Unlike penetration testing, which occurs right before code is released into production, vulnerability scans shift security left. Yet, vulnerability scanning remains an outside-in undertaking, whereby vulnerability management takes place outside of the software. It also provides point-in-time views of application code and cannot provide continuous analysis of the application in runtime.

Vulnerability scanning: SAST vs. DAST

Vulnerability scanning provides security teams with a more comprehensive look at their application risk posture and gives them a more proactive application security approach. When it comes to website vulnerability scanning, there are several different approaches available. 

Static application security testing (SAST) takes a look at the architecture of an application. In order to scan for vulnerabilities, SAST requires access to source code. However, as noted above, SAST encounters challenges such as the need to hire application security experts with specialized skills to manage the scans and then the triage and diagnosis of the results and the large piles of false positives scanning produces. This delays development cycles while ratcheting up time and cost expenditures. Analyzing source code, SAST struggles to analyze application programming interfaces (APIs).

Dynamic application security testing (DAST) analyzes applications from the outside, attempting to capture the same view as potential hackers. This black-box approach to application security testing searches source code for potential vulnerabilities and flags them. However, while DAST is less prone to generating false positives, it still struggles on this front. In addition, because DAST tools rely on predetermined signatures, they miss vulnerabilities (false negatives) that can pose serious risk. And like SAST, DAST also has challenges in analyzing APIs for vulnerabilities

Growth in open source complicates vulnerability scanning

Use of open-source software frameworks and libraries is proving to be a critical enabler of digital transformation. As much as 90% of software is built from open-source code today. There are indubitable advantages: Developers are able to produce more code and release code faster than ever before.
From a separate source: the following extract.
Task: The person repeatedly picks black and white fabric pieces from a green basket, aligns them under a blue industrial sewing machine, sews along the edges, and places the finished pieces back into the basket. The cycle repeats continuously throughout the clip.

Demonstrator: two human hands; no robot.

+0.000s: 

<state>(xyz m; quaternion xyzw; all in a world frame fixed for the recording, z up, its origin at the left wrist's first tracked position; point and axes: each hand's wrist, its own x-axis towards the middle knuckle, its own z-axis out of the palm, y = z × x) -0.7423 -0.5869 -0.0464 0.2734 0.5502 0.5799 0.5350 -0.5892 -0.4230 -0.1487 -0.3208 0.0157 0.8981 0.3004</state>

This growth in open-source code increases the challenges of website vulnerability scanning. The complexity of open source is an important starting point. For a top-tier open-source library to deliver on its functionality, it must call on directly dependent libraries. These may be linked to transitive dependent libraries, which results in a dependency-of-dependencies issue.

It should be a huge surprise that a majority of applications have an open-source vulnerability, and nearly half of them are transitive. Without an accurate inventory of software dependencies used by different applications, organizations face serious open-source risks. In particular, because software composition analysis (SCA) tools rely on legacy application scanning that generates significant false positives, detecting and remediating these vulnerabilities in open source is time-consuming and costly. Licensing requirements for open source is also a problem, as scanning tools lack the visibility needed to identify them.

Vulnerability management that enables digital transformation

Vulnerability management that uses instrumentation to place security within the applications is proven to be effective and efficient. Developers are able to detect vulnerabilities while they write code. They no longer need to become application security experts to triage, diagnose, and remediate vulnerabilities. And because much of the workflow is automated and the risk rating of detected vulnerabilities is provided, vulnerability management is no longer guesswork but rather remediation that can be prioritized based on risk. Instead, developers are able to find and fix vulnerabilities and return to writing code and release applications in production runtime quickly and easily.

Security instrumentation also extends protection from development through production. Application attacks on vulnerabilities are blocked in virtual real time, as security runs within the software and identifies attacks when they happen.